#### TASK INSTRUCTIONS
Look through the data below for the line with "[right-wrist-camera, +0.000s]" and the line with "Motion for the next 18", then output those two and all lines in between, exactly as written.

[Items listed in a dataset]
━━━
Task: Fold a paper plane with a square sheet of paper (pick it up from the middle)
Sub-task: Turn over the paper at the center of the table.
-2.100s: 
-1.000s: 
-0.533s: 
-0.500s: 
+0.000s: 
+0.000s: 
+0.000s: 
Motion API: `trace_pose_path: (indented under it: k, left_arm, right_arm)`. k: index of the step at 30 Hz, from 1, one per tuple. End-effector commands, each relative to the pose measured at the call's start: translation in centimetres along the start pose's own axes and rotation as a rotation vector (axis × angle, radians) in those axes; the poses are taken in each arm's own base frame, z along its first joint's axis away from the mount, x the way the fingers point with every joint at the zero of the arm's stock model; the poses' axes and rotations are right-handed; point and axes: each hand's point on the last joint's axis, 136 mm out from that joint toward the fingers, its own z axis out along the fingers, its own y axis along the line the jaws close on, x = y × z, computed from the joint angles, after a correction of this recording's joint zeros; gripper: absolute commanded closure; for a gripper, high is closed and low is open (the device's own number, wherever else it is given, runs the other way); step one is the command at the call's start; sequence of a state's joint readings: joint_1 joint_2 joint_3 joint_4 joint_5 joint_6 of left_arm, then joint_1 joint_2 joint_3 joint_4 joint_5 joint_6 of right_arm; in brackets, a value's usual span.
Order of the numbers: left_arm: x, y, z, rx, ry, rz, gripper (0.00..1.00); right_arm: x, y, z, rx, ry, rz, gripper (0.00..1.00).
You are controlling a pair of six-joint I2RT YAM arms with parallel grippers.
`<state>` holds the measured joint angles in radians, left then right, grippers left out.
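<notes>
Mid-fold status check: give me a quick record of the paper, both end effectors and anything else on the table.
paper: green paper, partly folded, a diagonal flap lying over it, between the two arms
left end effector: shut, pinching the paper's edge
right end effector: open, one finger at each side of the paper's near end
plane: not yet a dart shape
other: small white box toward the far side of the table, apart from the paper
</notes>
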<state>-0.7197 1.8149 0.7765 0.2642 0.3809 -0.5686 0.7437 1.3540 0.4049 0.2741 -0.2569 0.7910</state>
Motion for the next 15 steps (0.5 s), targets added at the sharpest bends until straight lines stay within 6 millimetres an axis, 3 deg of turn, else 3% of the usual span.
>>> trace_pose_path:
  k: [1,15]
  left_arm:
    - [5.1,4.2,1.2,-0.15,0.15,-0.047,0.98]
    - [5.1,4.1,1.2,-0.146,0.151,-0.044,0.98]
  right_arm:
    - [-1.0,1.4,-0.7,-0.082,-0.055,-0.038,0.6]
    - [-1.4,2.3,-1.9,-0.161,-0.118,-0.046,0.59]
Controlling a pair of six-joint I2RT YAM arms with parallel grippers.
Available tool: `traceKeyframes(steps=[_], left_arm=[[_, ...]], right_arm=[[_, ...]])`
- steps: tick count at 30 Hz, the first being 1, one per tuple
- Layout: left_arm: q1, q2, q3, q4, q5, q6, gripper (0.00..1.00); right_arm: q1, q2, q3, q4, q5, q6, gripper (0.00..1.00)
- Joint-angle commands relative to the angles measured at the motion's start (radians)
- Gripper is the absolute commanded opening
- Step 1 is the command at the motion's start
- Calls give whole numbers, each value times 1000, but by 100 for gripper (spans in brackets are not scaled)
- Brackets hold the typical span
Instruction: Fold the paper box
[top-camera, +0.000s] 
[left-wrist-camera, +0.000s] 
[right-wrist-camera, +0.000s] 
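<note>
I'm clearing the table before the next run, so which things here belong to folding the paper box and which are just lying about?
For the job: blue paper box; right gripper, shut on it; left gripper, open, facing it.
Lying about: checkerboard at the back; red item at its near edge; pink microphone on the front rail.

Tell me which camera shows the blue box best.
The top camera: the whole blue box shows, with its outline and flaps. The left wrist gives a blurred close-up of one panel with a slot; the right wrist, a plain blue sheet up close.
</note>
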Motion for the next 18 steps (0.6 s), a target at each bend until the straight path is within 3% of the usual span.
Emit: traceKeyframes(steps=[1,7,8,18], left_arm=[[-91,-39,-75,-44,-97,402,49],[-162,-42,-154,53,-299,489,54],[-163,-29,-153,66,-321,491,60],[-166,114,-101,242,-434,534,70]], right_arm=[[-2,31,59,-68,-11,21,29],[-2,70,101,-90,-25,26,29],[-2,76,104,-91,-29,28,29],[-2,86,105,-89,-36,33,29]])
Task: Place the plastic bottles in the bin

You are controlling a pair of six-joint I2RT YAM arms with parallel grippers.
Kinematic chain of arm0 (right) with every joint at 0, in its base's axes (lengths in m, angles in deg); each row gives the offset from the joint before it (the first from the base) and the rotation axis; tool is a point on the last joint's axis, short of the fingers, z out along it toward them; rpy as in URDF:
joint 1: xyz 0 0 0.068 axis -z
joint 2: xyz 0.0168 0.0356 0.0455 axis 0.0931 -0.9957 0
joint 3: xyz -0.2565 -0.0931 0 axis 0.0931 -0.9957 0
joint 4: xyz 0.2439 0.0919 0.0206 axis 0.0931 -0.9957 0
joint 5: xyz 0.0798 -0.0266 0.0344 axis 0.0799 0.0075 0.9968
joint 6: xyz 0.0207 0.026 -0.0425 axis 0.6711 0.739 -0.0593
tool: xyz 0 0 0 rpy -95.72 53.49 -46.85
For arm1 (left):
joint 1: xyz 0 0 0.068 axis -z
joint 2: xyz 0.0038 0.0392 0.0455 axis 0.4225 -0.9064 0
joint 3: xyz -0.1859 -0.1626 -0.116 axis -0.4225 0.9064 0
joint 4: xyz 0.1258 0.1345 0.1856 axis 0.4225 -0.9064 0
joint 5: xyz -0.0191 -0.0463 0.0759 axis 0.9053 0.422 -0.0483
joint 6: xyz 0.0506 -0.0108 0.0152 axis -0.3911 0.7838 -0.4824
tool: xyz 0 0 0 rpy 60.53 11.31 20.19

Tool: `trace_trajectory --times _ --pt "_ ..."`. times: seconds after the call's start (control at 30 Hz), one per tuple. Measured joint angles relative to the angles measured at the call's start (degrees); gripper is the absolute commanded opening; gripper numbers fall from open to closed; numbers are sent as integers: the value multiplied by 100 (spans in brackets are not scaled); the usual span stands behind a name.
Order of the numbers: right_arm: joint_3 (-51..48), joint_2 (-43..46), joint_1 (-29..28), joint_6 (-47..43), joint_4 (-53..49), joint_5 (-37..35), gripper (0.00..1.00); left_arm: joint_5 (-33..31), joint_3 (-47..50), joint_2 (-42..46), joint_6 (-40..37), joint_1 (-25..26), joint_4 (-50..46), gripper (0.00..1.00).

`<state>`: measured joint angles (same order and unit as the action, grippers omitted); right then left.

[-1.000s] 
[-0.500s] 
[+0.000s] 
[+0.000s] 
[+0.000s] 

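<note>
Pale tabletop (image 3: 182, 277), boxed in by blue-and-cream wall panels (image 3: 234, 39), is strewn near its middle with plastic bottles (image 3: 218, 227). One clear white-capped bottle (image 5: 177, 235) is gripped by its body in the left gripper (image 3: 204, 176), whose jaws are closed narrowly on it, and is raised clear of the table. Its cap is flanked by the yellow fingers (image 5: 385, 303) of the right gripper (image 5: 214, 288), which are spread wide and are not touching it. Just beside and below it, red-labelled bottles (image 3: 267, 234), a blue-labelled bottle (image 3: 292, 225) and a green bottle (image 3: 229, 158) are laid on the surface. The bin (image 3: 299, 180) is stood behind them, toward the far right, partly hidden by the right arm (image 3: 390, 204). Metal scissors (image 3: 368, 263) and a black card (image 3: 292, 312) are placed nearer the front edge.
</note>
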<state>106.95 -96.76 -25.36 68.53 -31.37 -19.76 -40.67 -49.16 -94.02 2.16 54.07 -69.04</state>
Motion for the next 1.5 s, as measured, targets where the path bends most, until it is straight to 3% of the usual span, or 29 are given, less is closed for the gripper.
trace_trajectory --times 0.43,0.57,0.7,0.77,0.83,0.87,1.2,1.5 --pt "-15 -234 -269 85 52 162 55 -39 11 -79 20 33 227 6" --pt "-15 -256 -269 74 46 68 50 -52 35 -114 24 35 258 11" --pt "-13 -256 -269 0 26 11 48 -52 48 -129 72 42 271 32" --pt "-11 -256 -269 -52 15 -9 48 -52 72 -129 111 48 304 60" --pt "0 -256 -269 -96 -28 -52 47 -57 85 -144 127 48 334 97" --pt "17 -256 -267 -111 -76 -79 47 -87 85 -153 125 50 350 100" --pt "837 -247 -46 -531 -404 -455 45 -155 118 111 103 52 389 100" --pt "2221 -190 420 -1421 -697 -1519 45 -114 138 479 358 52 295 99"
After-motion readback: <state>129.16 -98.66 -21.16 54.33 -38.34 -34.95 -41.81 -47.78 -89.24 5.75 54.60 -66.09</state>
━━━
#### RESULT OF THIS EXERCISE
[right-wrist-camera, +0.000s] 
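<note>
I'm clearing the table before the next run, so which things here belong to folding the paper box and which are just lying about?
For the job: blue paper box; right gripper, shut on it; left gripper, open, facing it.
Lying about: checkerboard at the back; red item at its near edge; pink microphone on the front rail.

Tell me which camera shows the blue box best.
The top camera: the whole blue box shows, with its outline and flaps. The left wrist gives a blurred close-up of one panel with a slot; the right wrist, a plain blue sheet up close.
</note>
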Motion for the next 18 steps (0.6 s), a target at each bend until the straight path is within 3% of the usual span.

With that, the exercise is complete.